Obviously the tenants’ ability to organise themselves was crucial to the history of landlord-tenant relations since resistance both legal and illegal between 1879-82 played an important part in changing landlordism. Ribbonism is difficult to quantify because it is difficult to classify but more importantly why was there no mass movement before 1879? Explanations offered include the difficulties involved in organising something analogous to a trade union among a tenantry that had no corporate traditions, institutions and leadership. Important obstacles were the constabulary who ensured peaceful eviction and the Catholic clergy who refused to admit ribbonmen to the sacraments. Furthermore, Irish public opinion was preoccupied with a legislative solution to the land question while ‘churches, education and the Fenians attracted men who might have been good rural leaders’.
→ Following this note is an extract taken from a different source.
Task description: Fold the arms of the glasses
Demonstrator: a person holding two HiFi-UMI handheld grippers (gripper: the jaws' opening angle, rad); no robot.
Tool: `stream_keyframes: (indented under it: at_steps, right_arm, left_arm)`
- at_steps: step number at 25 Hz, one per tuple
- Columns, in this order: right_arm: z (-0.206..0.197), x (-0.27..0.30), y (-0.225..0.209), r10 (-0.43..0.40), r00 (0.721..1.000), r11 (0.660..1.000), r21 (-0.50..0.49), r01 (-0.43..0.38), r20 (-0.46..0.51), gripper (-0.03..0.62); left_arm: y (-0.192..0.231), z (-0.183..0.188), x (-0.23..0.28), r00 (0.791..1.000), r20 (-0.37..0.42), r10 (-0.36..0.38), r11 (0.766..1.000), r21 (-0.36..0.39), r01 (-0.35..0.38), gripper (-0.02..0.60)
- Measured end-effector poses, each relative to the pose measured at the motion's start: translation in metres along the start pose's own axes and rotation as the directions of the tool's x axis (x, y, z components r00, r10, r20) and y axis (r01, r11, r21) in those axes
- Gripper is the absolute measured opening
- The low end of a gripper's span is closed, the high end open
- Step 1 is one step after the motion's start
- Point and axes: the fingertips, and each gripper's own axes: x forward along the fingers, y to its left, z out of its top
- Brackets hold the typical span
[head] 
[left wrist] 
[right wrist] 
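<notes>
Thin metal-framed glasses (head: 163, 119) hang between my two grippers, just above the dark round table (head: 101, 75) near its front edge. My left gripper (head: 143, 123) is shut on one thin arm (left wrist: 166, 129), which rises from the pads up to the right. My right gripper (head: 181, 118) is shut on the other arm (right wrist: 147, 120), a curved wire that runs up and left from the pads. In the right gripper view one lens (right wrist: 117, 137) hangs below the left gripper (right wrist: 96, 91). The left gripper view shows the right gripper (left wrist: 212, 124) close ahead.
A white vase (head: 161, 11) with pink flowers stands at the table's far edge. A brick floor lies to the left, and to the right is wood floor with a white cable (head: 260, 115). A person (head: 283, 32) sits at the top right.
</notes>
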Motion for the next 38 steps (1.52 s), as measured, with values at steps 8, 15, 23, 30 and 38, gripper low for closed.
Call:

The usual authorities on the causes of the land war including Samuel Clark, James S. Donnelly and Andrew Orridge are paraded out for inspection before Vaughan concludes that in one sense everything that happened between the Famine and late 1870s was responsible. More specifically, ‘if the land war is seen as the culmination of this period, its teleological force will draw everything into its ambit’. And the role of the ‘war’ in destroying landlordism is seen as limited because the crisis—the gap between rents and output—was already great in the mid-1870s. The importance of the Land Act of 1881 to the equation is likewise discarded—’on its own it would not have destroyed landlordism and might have strengthened it by giving it a new institutional base’. Indeed it is confidently predicted that if Irish agricultural prices had picked up again in the early 1880s and continued their upward movement ‘landlordism would have revived’.
Vaughan sees power as the key to landlordism but the view that landlords could do virtually what they liked is not accepted because they were bound by law and in addition had failed to build up reservoirs of informal power of their own. What then had the landlords achieved in these thirty years? They continued to extract a large surplus from agriculture far greater than collected by any other agency in Ireland and had remained politically powerful although not dominant. Difficulties arise in arguing that they were vigorous or constructive after the Famine since ‘they had not fully exploited their estates, either by extracting full economic rents, or consolidating holdings, or by investment’. Essentially they failed to be a real aristocracy, whose success depended on the ability to rule. Their greatest achievement along with their tenants seems to have been to create the impression that they were the only parties to the land question. The author’s obvious flair for his subject is reflected in this thoughtful, well written book and if the work has a preoccupation, as opposed to a theme, it is with power. This survey, almost a third of which is taken up with statistical tables and bibliographical information, undoubtedly enhances the sources of reference for students involved in unravelling the complexities of the Irish land question.